Yes, if my horse is skittish when he shouldn't be, and I can't see what it's about - I take his word for it! Moving along...
 
@diane that's something that's always bugged me about battlefields. When they say, so many dead, so many wounded, so many taken prisoner, and then so many missing. Where could they be? They can't all be deserters. Did men just crawl off and die and never get found? I know at Antietam they found a few bones in a groundhog hole just in the last few years and realized it was unknown. Yet it wasn't in such an obscure place really, so how did that person get missed? I've always felt so bad for the families that just never heard anything or came to the fields of the big battles after receiving letters from friends telling about the deaths and saying they were buried "over by yon tree" and they search for years but never find the grave.

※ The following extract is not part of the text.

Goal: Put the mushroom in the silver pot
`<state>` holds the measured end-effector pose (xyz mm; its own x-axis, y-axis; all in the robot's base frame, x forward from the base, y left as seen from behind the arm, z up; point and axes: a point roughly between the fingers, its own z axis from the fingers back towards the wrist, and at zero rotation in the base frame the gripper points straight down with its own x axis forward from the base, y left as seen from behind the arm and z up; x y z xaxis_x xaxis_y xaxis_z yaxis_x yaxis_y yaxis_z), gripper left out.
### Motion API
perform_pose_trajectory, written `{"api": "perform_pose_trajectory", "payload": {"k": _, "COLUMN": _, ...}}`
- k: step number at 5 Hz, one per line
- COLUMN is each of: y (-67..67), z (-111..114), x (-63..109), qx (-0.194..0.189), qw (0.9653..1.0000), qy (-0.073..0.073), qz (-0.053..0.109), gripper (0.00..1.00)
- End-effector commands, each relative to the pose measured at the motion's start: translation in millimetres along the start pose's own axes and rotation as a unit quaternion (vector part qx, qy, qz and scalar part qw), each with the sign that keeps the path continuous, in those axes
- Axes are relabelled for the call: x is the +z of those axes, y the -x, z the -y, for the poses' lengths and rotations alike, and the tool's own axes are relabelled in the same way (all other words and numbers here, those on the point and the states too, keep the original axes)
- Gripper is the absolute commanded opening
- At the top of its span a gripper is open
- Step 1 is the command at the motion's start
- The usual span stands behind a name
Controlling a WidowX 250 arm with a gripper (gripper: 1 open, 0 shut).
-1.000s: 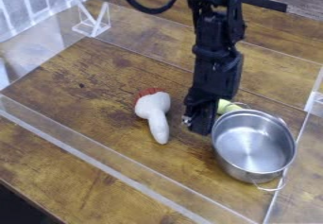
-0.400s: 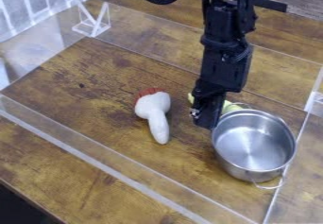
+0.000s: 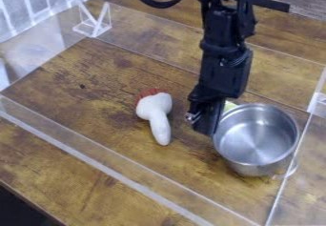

I've read a couple articles about this very thing. Sometimes the wounded did crawl away to find somewhere more peaceful to die and were not found. A famous one was a Union soldier found sitting against a tree almost two miles from the battlefield with a picture of his children in his hand.
 
@Steph-GB something else they had, though poor people wouldn't have been able to afford it is a chiller type coffin. The National Museum of Civil War Medicine in Frederick, MD has an original one on exhibit. It is a coffin with holes in the bottom (I think, I'm trying to remember) and it sits on top of a galvanized metal bottom that would be filled with ice to keep the body chilled. It is quite the contraption a nd is heavy on it's own, never mind filled with ice and a body. I can't believe there would have been all that many available to the population.
 
I was just reading where the chiller coffins used to frighten children terribly. They metal pans were zinc and the holes were for the water from the melting ice to drip.... drip..... drip..... and apparently children made the natural assumption that this was the dead person's blood dripping. I can imagine sitting at night in a quiet parlor with the dead, the dripping water would be incredibly creepy.